At the same time, he has attacked the influence on Australian children of a "global culture of breathtaking crassness and stupidity," which has left them with "fully fledged appetites for junk - junk food, junk films, junk ideas, junk toys and junk culture."
He has similarly complained about Aussie kids wearing "reversed baseball hats, baggy shorts and those preposterous brand name shoes" while "giving each other fives" and "talking jargon derived from rap and LA gang talk".
Adams doesn't get it. He doesn't understand that the "diversity" he finds fascinating (multiculturalism), in undermining the place of the established national culture, has inevitably allowed the internationally dominant pop culture to fill the vacuum.
Two further points. What is it which comes closest to fulfilling the multicultural ideal, in which we self-select according to multiple ethnic cultures? Restaurants! We do get to choose between a whole variety of different ethnic cuisines, and what's more we enjoy it.
So it's no surprise that liberals often emphasise restaurants and food as a justification for multiculturalism. It might seem shallow to do so - to base such an important policy on cooking - but it makes sense in that it's the nearest that multiculturalism really gets to fulfilling its aims.
Second, it's noteworthy that the established, mainstream ethnic culture isn't allowed to be celebrated within a multiculture, as the others are. Again, I think this makes sense within the terms of multiculturalism.
Wouldn't a multiculturalist fear most the reassertion of the traditional, mainstream culture? Isn't it this culture which is the only likely candidate to become a mainstream, national "monoculture"? So why would a multiculturalist want to give it equal treatment and celebrate it like the other ethnic traditions?
Furthermore, the "threat" of a return to a national culture is made all the more real by the fact that right-wing liberals often call for this to happen.
Right-liberals commonly prefer the idea of assimilation into a single national culture. They often criticise multiculturalism as being too divisive, too much based on collectives and too negative toward the mainstream.
The right-liberal "solution" to establishing a communal identity, is to have a single identity but to base it on liberal political values, rather than ethnicity. The identity, in other words, is based on a commitment to qualities like tolerance, democracy, the rule of law and so on, which do not limit individual self-definition.

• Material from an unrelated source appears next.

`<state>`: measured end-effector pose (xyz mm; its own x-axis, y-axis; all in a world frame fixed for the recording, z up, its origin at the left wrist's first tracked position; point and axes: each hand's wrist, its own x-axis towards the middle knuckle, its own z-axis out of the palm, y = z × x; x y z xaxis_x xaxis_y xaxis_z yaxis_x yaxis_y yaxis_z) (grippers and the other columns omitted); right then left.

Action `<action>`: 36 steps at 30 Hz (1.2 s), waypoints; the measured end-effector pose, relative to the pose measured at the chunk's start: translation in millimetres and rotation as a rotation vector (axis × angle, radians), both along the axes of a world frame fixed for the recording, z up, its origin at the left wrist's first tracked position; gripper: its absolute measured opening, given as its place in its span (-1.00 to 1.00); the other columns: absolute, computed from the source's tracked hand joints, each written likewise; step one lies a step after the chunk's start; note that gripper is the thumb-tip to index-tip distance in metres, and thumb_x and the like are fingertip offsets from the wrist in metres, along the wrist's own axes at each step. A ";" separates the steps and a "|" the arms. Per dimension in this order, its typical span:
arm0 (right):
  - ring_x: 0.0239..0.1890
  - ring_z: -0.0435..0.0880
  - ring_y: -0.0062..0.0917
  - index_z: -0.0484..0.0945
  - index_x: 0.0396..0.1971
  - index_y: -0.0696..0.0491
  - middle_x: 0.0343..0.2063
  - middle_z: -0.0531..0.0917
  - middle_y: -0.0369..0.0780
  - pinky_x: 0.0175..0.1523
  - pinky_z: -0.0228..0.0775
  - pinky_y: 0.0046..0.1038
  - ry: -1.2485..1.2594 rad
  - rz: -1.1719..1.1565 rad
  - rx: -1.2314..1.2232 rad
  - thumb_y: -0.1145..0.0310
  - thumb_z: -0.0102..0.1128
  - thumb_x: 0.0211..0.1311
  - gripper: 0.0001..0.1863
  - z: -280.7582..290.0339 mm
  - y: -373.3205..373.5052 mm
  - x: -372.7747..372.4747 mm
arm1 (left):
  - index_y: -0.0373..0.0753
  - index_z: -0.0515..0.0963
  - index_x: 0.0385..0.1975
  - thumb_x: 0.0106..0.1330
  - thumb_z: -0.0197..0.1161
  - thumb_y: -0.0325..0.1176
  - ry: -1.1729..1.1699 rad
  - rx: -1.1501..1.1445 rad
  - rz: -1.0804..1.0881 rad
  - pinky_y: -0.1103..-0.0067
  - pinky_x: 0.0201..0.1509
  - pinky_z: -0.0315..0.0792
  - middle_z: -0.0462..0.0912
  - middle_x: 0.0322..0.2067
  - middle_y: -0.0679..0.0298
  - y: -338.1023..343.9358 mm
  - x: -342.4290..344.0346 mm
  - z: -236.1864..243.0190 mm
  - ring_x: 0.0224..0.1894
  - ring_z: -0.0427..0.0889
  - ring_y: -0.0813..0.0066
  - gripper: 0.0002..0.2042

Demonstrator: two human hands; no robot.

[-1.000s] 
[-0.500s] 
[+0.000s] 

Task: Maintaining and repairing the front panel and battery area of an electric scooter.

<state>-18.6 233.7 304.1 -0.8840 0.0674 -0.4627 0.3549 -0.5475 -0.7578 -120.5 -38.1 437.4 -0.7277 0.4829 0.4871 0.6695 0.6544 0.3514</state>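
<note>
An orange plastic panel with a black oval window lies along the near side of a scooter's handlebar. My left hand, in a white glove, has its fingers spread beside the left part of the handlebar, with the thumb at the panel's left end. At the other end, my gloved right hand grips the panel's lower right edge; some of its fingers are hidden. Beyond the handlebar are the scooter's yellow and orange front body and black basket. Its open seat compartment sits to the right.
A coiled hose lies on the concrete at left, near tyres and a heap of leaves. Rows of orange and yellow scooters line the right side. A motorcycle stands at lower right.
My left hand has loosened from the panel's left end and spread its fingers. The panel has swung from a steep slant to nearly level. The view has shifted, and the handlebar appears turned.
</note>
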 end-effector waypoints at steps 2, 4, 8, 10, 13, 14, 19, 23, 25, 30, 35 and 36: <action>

Leftists often don't get this aspect of right-liberalism. They frequently express the fear that right-liberals want to go back in time and reassert the mainstream ethnicity etc. It's a little bit dopey of left-liberals to think this way, but their fear does make some sense if you remember that the big threat to multiculturalism is the reassertion of the traditional ethnic culture, and that right-liberals do often criticise multiculturalism and urge assimilation to the mainstream.
In practice, there is an overlap between the politics of the left and right on this issue, which is to be expected since both accept liberal assumptions about self-definition as a goal of individual life.
Even so, there is also room for a sharpening of political differences, given that the left want to replace the traditional ethnic culture with a multi-ethnic one, whereas the right's strategy is to replace it with a non-ethnic one.
At the moment, the right is ascendant, perhaps because the argument that multiculturalism is divisive seems more pressing given the existence of home-grown Islamic terrorism. So there is a greater stress on assimilation than multiculturalism in today's political climate.